Ok, I suck at TL;DR, but the bottom line is, Apple shifted to the HomePod mini and shafted the HomePod Biggie. And the mini is great for what it does, but leaves a huge gaping gap for what it doesn’t do — fill the room and blast that base. Even a stereo pair of minis do not a biggie make.

And, turns out, bitterest of ironies, the vast majority of people — the 90% of the world not on tech YouTube or tech Twitter — barely even use the smart part of all the speakers, including Alexa, even Google. They get them, particularly over the holidays, plug them in, play around a bit, and then promptly settle on just exactly what we all secretly in our hearts know they settle on: Basic clock radio stuff. Set a timer, play that tune. Things the HomePod, even the OG, did… does just fine.

Which is why I want it back. Kinda. What I really want is it better. Same computational audio, speaker, and mic capabilities, but with Bluetooth and Line In so that it’s something the mainstream can still drop in, but power users can also add in. I mean, if AirPods Max can handle Bluetooth better than just about anything else, zero excuses for HomePod Max. Because, you just know that’s what the new version has to be called by now, right? That, and a better price. I hate when YouTubers and bloggers say something is too expensive, because they’ve almost never actually studied the cost structure of bringing that thing to market. But it’s absolutely fair to say you don’t see the value in it or you wouldn’t pay that much for it, or like me and my dream Lambo, it’s just out of your price range. Some products just can’t be made affordably for the size of their mainstream market, and that’s fine. But I think, given the time that’s passed and the growth the market has seen, Apple could absolutely fine tune a HomePod Max maybe not for the mainstream, but for the premium segment. All recent audio product pricing to the contrary, sure… It just has to hit that sweeter than sweet spot where the value is seen as greater than the price. You know, the one Apple’s usually so damn good at hitting so damn always.

Now, there are rumors of a HomePod 2.0 and have been for a while. But there are also rumors of HomePod variants. Not to the Alligator Loki extreme, of course, alas, but of one that includes an iPad-style display and Center Stage FaceTime capabilities… a HomePad that’s better suited to things like following cooking videos in the kitchen. Or, whatever it is you choose to do in the privacy of your own bedroom. I’m not the Judge Dredd of you! I’ve always just wanted a HomePod that was set up to dock with an iPad, so they’d work together hands-free, but you could still peel the iPad off to go hands-on. Like the Magic Keyboard, but Smart Connecting to a Speaker instead. But I realize that may just be way too toaster fridge for Apple, even in the kitchen. Or bedroom. Stop it!

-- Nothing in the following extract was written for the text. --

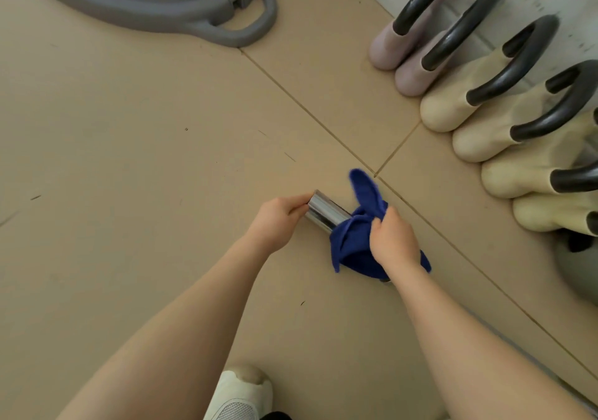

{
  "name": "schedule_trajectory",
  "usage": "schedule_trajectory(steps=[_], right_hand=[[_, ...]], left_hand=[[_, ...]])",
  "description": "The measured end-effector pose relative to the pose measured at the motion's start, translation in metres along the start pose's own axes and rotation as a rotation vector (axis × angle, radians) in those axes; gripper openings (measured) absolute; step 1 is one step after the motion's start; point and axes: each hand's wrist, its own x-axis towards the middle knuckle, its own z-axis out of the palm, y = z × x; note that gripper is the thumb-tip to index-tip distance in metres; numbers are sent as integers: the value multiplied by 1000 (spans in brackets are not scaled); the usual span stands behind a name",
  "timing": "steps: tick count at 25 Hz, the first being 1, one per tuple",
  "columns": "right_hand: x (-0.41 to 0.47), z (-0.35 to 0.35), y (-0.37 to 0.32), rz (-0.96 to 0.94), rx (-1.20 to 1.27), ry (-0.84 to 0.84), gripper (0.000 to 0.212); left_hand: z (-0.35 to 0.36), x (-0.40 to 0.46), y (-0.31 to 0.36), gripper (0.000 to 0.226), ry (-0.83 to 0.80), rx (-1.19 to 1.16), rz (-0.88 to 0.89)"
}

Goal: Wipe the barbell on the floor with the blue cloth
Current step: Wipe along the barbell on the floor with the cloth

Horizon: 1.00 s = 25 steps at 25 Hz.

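The right hand (pixel 393 241) is clenched on the blue cloth (pixel 354 245), which is bunched around the chrome barbell (pixel 326 214) lying on the tan floor mat (pixel 145 160). One loose flap of cloth sticks up and away past the fingers, and another fold trails out under the wrist. Just beside this grip, the left hand (pixel 278 219) pinches the bare end of the bar between thumb and fingertips, holding it steady; only a short shiny stretch shows between the two hands, and the bar's other end is hidden under cloth and hand.

Beyond the left hand the mat lies open and flat. A seam between mats (pixel 323 128) runs diagonally just past the cloth flap. Farther out on the right hand's side, a row of kettlebells (pixel 453 105) with dark handles lines the wall, well apart from the cloth. Far ahead of the left hand sits a grey balance trainer base (pixel 194 15) with a loop handle. Behind the grip, near the person, a white shoe (pixel 241 393) rests on the mat.
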Motion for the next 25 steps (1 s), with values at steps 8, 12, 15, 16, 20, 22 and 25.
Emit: schedule_trajectory(steps=[8, 12, 15, 16, 20, 22, 25], right_hand=[[-10, 20, -13, -711, -189, 59, 54], [-20, 19, 16, -385, -270, 301, 49], [-29, 38, -16, -603, -313, 349, 41], [-26, 37, -20, -688, -356, 368, 40], [-14, 15, 5, -728, -535, 283, 37], [-30, 23, -1, -609, -541, 218, 31], [-29, 41, -24, -692, -516, 224, 24]], left_hand=[[-1, 24, 32, 27, 13, 389, -372], [4, 23, 35, 41, 181, 153, -168], [4, 34, 47, 45, 102, 204, -182], [-1, 36, 47, 41, 64, 162, -189], [-22, 34, 33, 44, -96, -236, -280], [-23, 37, 33, 47, -94, -266, -310], [-16, 41, 44, 48, -109, -127, -239]])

Also, mother of all finally’s, an Apple TV + HomePod hybrid. A TheaterPod that would provide Dolby Atmos and Spatial Audio for every living room, bedroom, or media room. Like the Apple VR headset, but far field instead of nearfield, for the whole family and not just ourselves. I’d love to see that as well, because I’m currently using two HomePod Biggies in connected mode as my home theater. I replaced a Sonos Home Theater system with them and I’ve never been happier. But I could be, with a proper home theater from Apple, especially — mega huge bonus points — if we can toss some HomePods mini or 2.0 around the room as well, and they just U1-chip spatial position themselves to provide truly immersive, not just room-filling, but room flooding home theater experiences.